2.5 Microfluidic Geometry Characterization
Dimensions of the microfluidic channels were precisely determined by measuring the distance between channel edges for width and distance between top and bottom surfaces for height using the fully automated microscope stage and high resolution microscope camera (EXi Blue, QImaging Corp., Surrey, BC, Canada).
2.6 Microfluidic Channel Flow Velocity Analysis
Fluorescent microbeads (Polysciences, Warrington, PA) with 10 μm diameter were injected into the microfluidic device at a concentration of 430,000 beads/mL in distilled water for measurement of flow velocities and distribution among microchannels. Microbeads were introduced into the microfluidic device at 50 μL/min and 100 μL/min flow rates. Flowing microbeads in channels were visualized and recorded using the inverted microscope.
2.7 Selective Cell Isolation From Blood
Microchannels of the 3D printed device were functionalized with CD4 antibodies using a four-step surface chemistry for the specific capture of CD4+ T Cells. First, glass slides were cleaned by sonication in acetone and ethanol, dried with nitrogen, and treated under a UV ozone cleaner (Novascan PSDP-UV8T) for 10 mins at 110 °C. Immediately after this step, glass slides were dipped in ethanol and then immersed in (3-mercaptopropyl)trimethoxysilane (3-MPS) solution (4% v/v in ethanol) for 30 mins at room temperature. Glass slides were then dipped in ethanol, then immersed in N-g-maleimidobutyryloxysuccinimide ester solution (0.28% v/v in ethanol) for 15 mins at room temperature, and dried with nitrogen gas. After the assembly with 3D printed microfluidic top part and tubings, channels were flushed with phosphate buffered saline (PBS), Neutravidin solution (1 mg/mL) and incubated overnight at 4 °C. After the incubation, channels were flushed with PBS, biotinylated CD4 antibody solution (50 μg/mL), and incubated for an hour at 4 °C. Channels were rinsed with PBS before blood processing.
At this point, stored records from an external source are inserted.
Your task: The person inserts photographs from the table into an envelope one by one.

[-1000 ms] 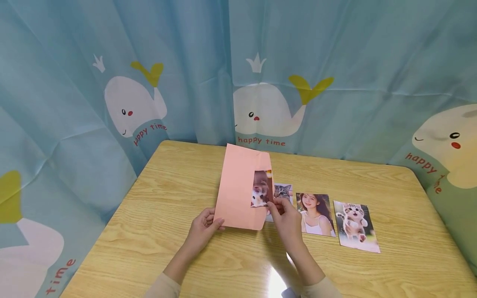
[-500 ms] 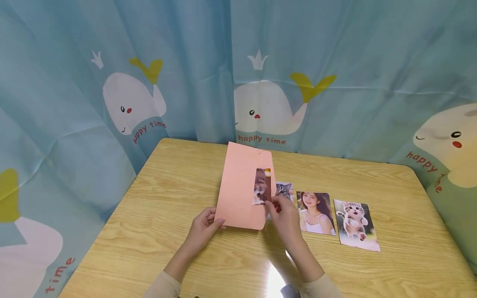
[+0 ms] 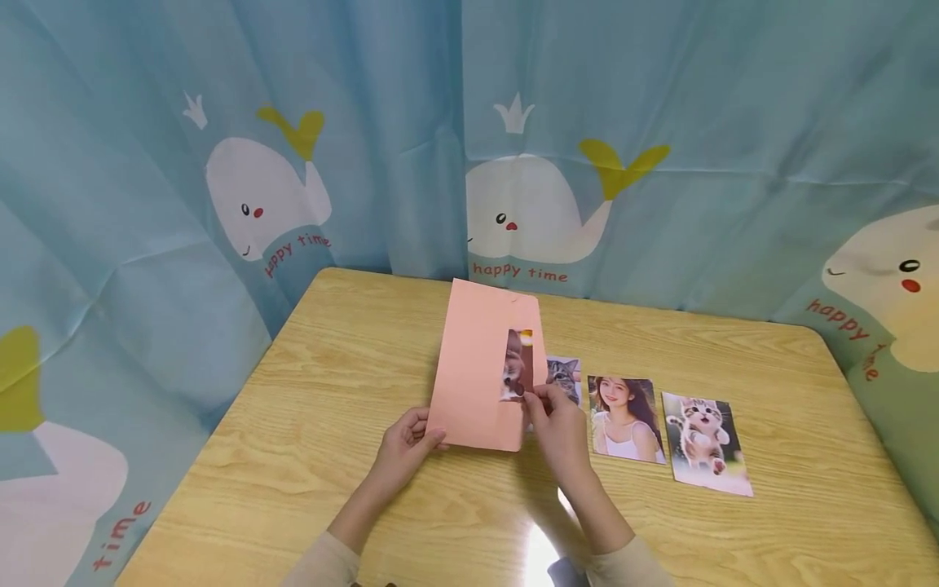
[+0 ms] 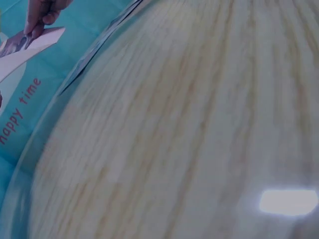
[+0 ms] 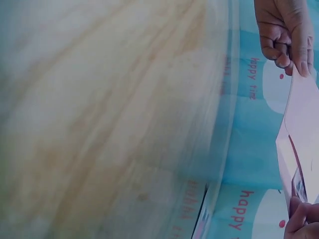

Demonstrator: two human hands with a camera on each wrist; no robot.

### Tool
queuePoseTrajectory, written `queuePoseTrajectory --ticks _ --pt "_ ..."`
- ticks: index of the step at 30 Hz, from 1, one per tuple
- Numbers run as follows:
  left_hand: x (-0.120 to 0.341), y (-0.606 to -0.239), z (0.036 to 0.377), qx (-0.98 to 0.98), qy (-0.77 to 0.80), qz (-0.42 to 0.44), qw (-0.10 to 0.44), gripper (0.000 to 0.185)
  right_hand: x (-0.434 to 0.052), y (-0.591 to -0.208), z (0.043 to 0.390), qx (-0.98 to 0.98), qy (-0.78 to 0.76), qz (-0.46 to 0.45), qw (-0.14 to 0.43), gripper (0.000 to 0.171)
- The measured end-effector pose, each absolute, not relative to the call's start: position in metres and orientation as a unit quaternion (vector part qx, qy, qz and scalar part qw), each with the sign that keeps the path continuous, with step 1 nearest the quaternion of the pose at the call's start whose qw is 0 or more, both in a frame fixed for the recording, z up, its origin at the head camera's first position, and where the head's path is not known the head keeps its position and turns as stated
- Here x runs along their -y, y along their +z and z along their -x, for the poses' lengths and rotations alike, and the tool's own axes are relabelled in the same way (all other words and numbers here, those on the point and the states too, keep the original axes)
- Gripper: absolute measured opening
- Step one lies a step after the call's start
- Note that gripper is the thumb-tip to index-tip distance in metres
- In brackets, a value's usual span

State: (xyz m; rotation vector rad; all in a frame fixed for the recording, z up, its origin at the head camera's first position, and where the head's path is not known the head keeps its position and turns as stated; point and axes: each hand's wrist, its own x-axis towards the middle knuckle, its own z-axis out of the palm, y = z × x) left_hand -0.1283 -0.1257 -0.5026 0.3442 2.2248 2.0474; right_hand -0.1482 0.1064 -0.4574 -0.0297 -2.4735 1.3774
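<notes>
A pink envelope stands tilted above the wooden table. My left hand grips its lower left corner. My right hand pinches a photo that sits partly inside the envelope's right edge, only a narrow strip showing. In the right wrist view the left hand holds the envelope by its corner, and the right fingers show at the bottom. The left wrist view catches the right hand pinching the photo.
Three photos lie in a row on the table to the right: a cat photo partly behind my right hand, a portrait, and a kitten photo. A blue whale-print curtain surrounds the table.
The photo has slid further into the envelope, leaving a narrower strip showing. My right hand moved slightly left with it; the left hand kept its grip.
</notes>
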Motion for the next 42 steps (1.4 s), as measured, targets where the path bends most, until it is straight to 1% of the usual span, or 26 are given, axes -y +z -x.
queuePoseTrajectory --ticks 10,13,19,22,26,32,37,42 --pt "0.124 -0.503 0.129 -0.734 0.669 -0.112 0.036 0.028 -0.105 -0.453 0.151 0.851 0.512 0.022 0.116 0.009" --pt "0.125 -0.503 0.129 -0.732 0.671 -0.109 0.035 0.028 -0.105 -0.453 0.151 0.857 0.498 0.029 0.130 0.009" --pt "0.124 -0.502 0.129 -0.734 0.669 -0.110 0.040 0.028 -0.100 -0.459 0.150 0.847 0.498 0.045 0.181 0.010" --pt "0.124 -0.501 0.128 -0.738 0.665 -0.105 0.045 0.030 -0.099 -0.459 0.148 0.820 0.544 0.050 0.167 0.010" --pt "0.123 -0.503 0.130 -0.736 0.669 -0.092 0.047 0.030 -0.097 -0.458 0.146 0.773 0.621 0.065 0.115 0.015" --pt "0.123 -0.504 0.134 -0.745 0.659 -0.091 0.039 0.031 -0.097 -0.453 0.146 0.706 0.700 0.085 0.071 0.019" --pt "0.122 -0.500 0.134 -0.756 0.648 -0.076 0.047 0.031 -0.097 -0.450 0.148 0.661 0.742 0.096 0.061 0.020" --pt "0.121 -0.497 0.134 -0.757 0.647 -0.078 0.047 0.033 -0.095 -0.450 0.149 0.678 0.725 0.091 0.077 0.020"
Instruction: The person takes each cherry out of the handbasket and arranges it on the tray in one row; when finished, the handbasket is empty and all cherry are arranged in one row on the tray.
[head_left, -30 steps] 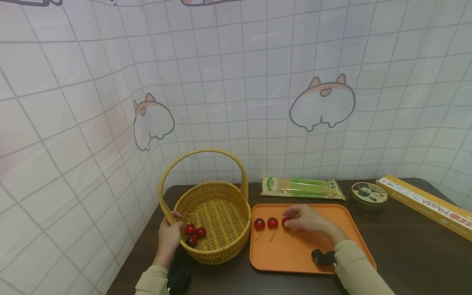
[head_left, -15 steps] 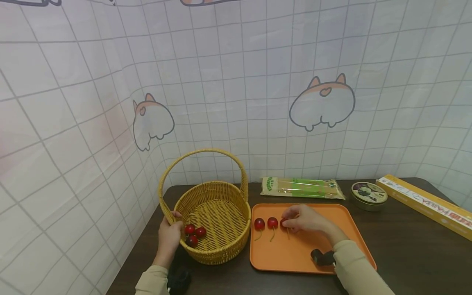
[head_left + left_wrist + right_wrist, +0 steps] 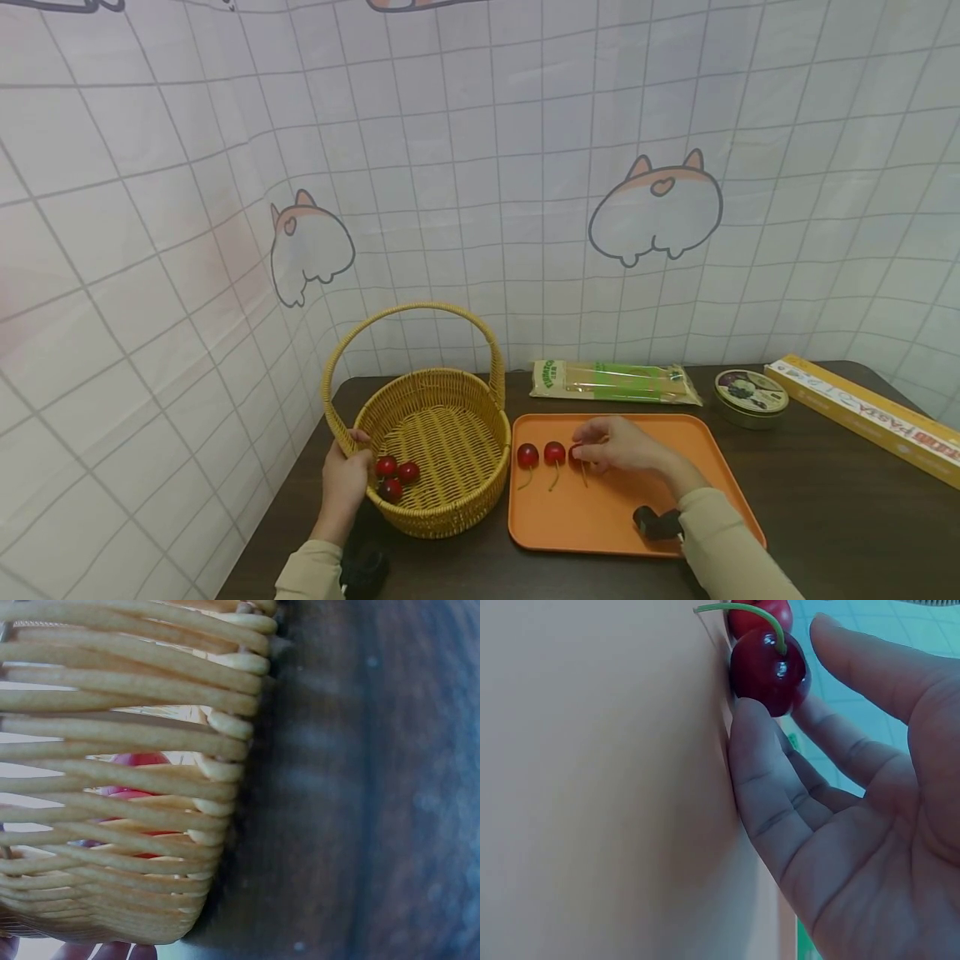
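Note:
My left hand (image 3: 347, 479) grips the left rim of the yellow wicker basket (image 3: 480, 504) at the foot of its tall handle. Three red cherries (image 3: 392, 490) lie inside against the near left wall; their red shows through the weave in the left wrist view. On the orange tray (image 3: 585, 525), two cherries with stems sit in a row at the left. Beside them my right hand (image 3: 622, 446) is at a third, dark red cherry (image 3: 769, 671). Its fingertips touch that cherry, while the thumb stands apart from it in the right wrist view.
Behind the tray lies a green and clear packet (image 3: 615, 383). A round tin (image 3: 750, 398) and a long yellow pasta box (image 3: 870, 412) are at the back right. A patterned white cloth (image 3: 540, 250) hangs behind the dark table.
My right hand and the third cherry have shifted slightly left, towards the other two, and the cherry's stem has turned. The left hand and basket have stayed in place.

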Action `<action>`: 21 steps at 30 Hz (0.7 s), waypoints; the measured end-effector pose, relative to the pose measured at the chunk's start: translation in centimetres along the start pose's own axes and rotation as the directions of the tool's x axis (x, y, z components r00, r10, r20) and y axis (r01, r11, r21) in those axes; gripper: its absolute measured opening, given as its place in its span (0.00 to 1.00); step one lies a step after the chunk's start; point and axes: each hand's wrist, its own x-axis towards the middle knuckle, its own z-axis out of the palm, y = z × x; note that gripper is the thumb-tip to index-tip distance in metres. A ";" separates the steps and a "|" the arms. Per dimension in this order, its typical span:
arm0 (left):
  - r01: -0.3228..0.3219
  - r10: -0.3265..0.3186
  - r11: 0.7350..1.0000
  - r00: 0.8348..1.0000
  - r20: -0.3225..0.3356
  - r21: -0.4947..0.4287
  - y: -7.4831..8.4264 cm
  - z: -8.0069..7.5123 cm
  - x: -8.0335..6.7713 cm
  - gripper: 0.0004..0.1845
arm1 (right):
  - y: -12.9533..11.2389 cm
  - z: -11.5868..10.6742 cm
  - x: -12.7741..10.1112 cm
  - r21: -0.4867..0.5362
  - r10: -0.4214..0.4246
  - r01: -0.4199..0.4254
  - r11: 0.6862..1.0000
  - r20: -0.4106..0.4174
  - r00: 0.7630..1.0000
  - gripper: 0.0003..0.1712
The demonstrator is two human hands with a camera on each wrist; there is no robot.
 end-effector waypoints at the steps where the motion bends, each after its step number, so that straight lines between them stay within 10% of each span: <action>1: 0.000 0.000 1.000 1.000 0.002 -0.003 0.0 0.0 0.0 0.14 | 0.0 0.0 0.0 0.000 0.004 -0.004 1.000 0.000 1.000 0.23; 14: 0.011 -0.011 0.999 1.000 0.016 -0.032 0.0 0.2 0.1 0.14 | -0.8 -0.8 0.0 -0.158 -0.062 0.021 0.987 -0.262 0.963 0.20; 21: 0.017 -0.016 0.999 1.000 0.012 -0.036 0.1 0.0 -0.1 0.15 | -4.2 0.6 0.0 -0.203 -0.164 0.112 0.973 -0.262 0.951 0.16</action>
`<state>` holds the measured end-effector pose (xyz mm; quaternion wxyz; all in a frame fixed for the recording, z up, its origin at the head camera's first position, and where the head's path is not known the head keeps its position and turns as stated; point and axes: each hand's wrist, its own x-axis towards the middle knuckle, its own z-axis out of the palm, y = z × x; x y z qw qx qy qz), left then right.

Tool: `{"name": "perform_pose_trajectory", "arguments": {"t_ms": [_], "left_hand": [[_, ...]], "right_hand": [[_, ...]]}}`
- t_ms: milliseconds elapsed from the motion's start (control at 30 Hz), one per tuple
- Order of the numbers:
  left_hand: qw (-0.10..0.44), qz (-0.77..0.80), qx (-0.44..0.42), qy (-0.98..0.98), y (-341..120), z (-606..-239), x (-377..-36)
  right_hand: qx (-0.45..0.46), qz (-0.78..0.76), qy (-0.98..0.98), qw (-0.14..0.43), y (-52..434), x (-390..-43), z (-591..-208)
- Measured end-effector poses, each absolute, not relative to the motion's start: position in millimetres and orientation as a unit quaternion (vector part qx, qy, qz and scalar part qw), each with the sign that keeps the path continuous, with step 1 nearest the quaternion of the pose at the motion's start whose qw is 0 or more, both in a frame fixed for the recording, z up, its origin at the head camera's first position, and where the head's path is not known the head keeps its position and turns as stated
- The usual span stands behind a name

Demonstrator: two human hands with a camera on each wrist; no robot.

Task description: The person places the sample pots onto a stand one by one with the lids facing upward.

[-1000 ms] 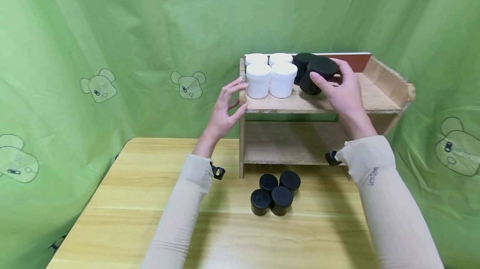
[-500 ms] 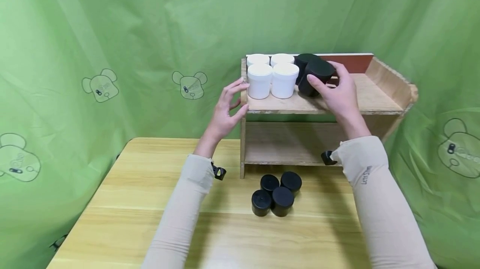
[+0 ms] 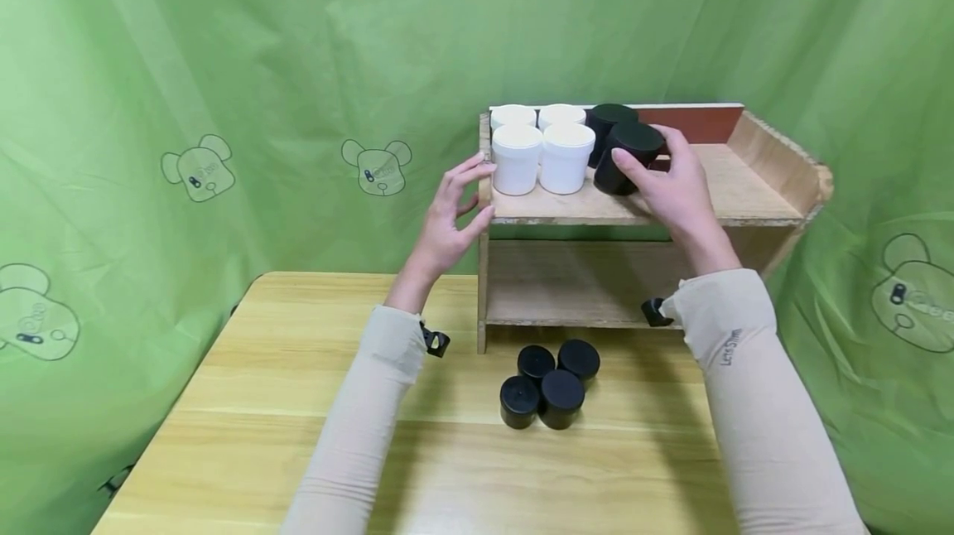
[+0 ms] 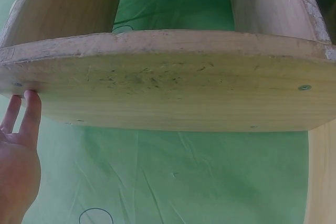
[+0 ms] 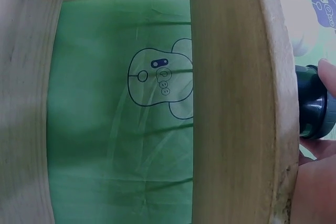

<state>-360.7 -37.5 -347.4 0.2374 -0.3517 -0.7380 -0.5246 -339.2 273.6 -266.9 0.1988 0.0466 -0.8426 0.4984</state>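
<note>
A wooden shelf unit stands at the back of the table. On its top board my right hand grips a black lidded jar, tilted, beside several white jars. A second black jar stands behind it. The right wrist view shows this jar past the shelf board, with my fingers on it. My left hand rests open against the shelf's left side panel; in the left wrist view its fingertips touch that panel.
Several small black jars sit clustered on the wooden table in front of the shelf. The lower shelf holds nothing. Green cloth with bear prints hangs behind and at both sides.
My right hand has shifted the tilted black jar slightly left, closer to the white jars. The left hand has stayed at the shelf's side.
</note>
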Motion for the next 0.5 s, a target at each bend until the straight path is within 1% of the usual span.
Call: {"name": "perform_pose_trajectory", "arguments": {"t_ms": [500], "left_hand": [[0.232,-0.534,-0.351,-0.734,-35.7,-348.1,-361.2]], "right_hand": [[0.059,0.477,-0.856,0.191,275.2,-338.9,-269.5]]}}
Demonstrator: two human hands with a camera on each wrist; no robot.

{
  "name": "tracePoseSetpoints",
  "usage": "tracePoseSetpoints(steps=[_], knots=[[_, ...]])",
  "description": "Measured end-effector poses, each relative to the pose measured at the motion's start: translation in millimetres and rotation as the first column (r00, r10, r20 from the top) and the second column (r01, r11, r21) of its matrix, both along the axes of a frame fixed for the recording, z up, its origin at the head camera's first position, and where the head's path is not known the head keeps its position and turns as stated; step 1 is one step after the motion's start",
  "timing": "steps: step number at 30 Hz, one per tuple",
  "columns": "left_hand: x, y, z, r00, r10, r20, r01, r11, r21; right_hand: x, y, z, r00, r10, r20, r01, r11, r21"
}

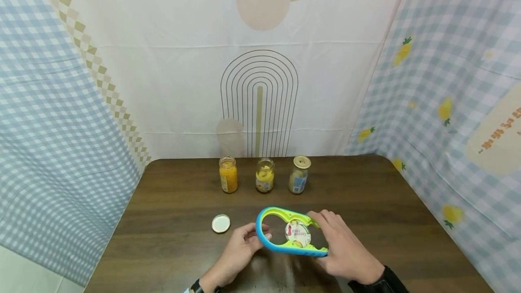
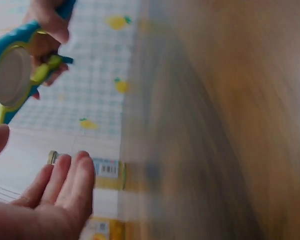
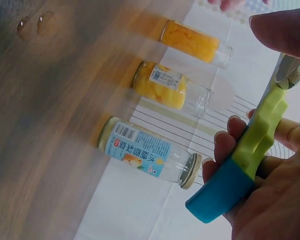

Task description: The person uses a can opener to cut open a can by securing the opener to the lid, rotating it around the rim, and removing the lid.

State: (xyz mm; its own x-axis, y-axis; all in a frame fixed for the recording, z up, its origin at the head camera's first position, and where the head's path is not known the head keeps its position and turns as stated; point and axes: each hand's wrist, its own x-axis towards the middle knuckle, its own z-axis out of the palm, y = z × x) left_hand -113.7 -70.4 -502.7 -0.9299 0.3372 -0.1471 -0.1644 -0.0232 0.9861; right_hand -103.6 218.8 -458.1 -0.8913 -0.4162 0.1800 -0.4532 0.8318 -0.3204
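My right hand (image 1: pixel 346 252) grips the handle end of a blue and lime-green jar opener (image 1: pixel 293 251), held above the table. Within the opener's green inner edges sits a round printed lid (image 1: pixel 298 234), whose pale underside faces the left wrist view. Near the opener's rounded end is my left hand (image 1: pixel 240 252), its fingertips showing through the loop in the head view. The left wrist view shows those fingers extended, with the thumb apart and nothing between them. In the right wrist view, fingers wrap the opener's handle (image 3: pixel 222 192).
At the table's back stand a lidless jar of orange fruit (image 1: pixel 229 179), a lidless jar of yellow fruit (image 1: pixel 264 182) and a jar with a gold lid (image 1: pixel 299 180). A loose white lid (image 1: pixel 221 224) lies left of centre on the wooden table (image 1: pixel 171 220). Patterned cloths hang around it.
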Motion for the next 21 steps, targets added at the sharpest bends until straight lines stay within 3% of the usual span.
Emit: tracePoseSetpoints(steps=[3, 5, 7, 11, 13, 15, 18, 21], knots=[[-1.2, 7.3, 2.2, 0.989, -0.092, 0.118, 0.069, 0.979, 0.19, -0.5, -0.9, -1.1, 1.0, 0.014, -0.003, -0.014, 1.0, -0.002], [-1.7, 12.2, 3.2, 0.968, -0.181, 0.177, 0.116, 0.939, 0.325, -0.4, -1.6, -2.2, 1.0, 0.022, -0.007, -0.022, 1.0, -0.009], [-1.7, 16.5, 3.2, 0.936, -0.287, 0.203, 0.17, 0.875, 0.453, -0.1, -2.7, -3.4, 0.999, 0.03, -0.018, -0.03, 0.999, -0.014], [-0.9, 23.8, 2.5, 0.855, -0.479, 0.198, 0.248, 0.713, 0.656, 0.4, -6.5, -5.5, 0.998, 0.053, -0.03, -0.054, 0.998, -0.027], [-0.8, 27.4, 2.9, 0.82, -0.538, 0.193, 0.249, 0.639, 0.728, 0.2, -8.5, -5.8, 0.998, 0.059, -0.035, -0.06, 0.998, -0.029], [-1.2, 32.0, 3.7, 0.797, -0.576, 0.182, 0.246, 0.585, 0.773, -0.1, -9.9, -5.7, 0.998, 0.058, -0.034, -0.059, 0.998, -0.035], [-1.4, 38.7, 4.9, 0.779, -0.609, 0.149, 0.256, 0.526, 0.811, -0.9, -10.8, -4.9, 0.998, 0.049, -0.026, -0.05, 0.997, -0.051], [-1.0, 43.4, 5.5, 0.782, -0.613, 0.111, 0.277, 0.501, 0.82, -1.3, -11.0, -3.4, 0.999, 0.046, -0.003, -0.046, 0.997, -0.07]])
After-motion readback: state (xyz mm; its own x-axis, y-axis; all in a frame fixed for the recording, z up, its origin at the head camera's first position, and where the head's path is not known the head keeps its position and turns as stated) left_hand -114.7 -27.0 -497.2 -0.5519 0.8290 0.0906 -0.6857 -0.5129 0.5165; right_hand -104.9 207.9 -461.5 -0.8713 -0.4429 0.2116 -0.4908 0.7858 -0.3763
De-identified surplus blood samples were obtained from University Hospital's Hematology and Oncology Division under institutional review board approval. Before being introduced into the microfluidic device, blood samples were diluted 1:5 with flow cytometry staining (FCSB) buffer. Then, 2.5 mL of sample was flown into the device at 40 μL/min volumetric flow rate. After blood processing, channels were washed with FCSB buffer at a volumetric flow rate of 160 μL/min to remove nonadhered cells. Next, captured cells were stained with anti-CD4 antibody conjugated with Alexa Fluor 488, and imaged using a fluorescent microscope.
2.8 Statistical Analysis
Data obtained in this study were reported as mean ± standard deviation of the mean. Flow velocity distribution among the microchannels were statistically assessed (Minitab 16 software, Minitab, Inc., State College, PA) using analysis of variance (ANOVA) with Tukey's posthoc test for multiple comparisons (n = 8). Statistical significance was set at 95% confidence level for all tests (p < 0.05). Error bars in figures represent the standard deviation of the mean.
3 Results
3.1 Three-Dimensional Printing Based Hybrid Manufacturing of Microfluidic Devices
Using 3D printing and laser micromachined lamination (Figs. 1(a) and 1(b)), we built microfluidic devices with integrated inlet and outlet manifolds (Fig. 1(c)). Eight parallel microchannels enable enhanced throughput and add parallel sample processing capability to the microfluidic device for biological applications (Fig. 1(c)). In PolyJet 3D printing method (Figs. 2(a)–2(c)), the design of the printed part accommodated the washing of the support material in the postprocessing stage (Fig. 2(d)), which can be a significant challenge for embedded, intricate microfluidic channels. The hybrid layer-by-layer fabrication approach that we present here overcomes this challenge by limiting the use of supporting material in the manifolds, which were designed to have open ends (Figs. 2(d) and 2(e)). The presented approach allows the washing of the support material in the postprocessing stage and enables seamless integration with external systems (Fig. 2(f)).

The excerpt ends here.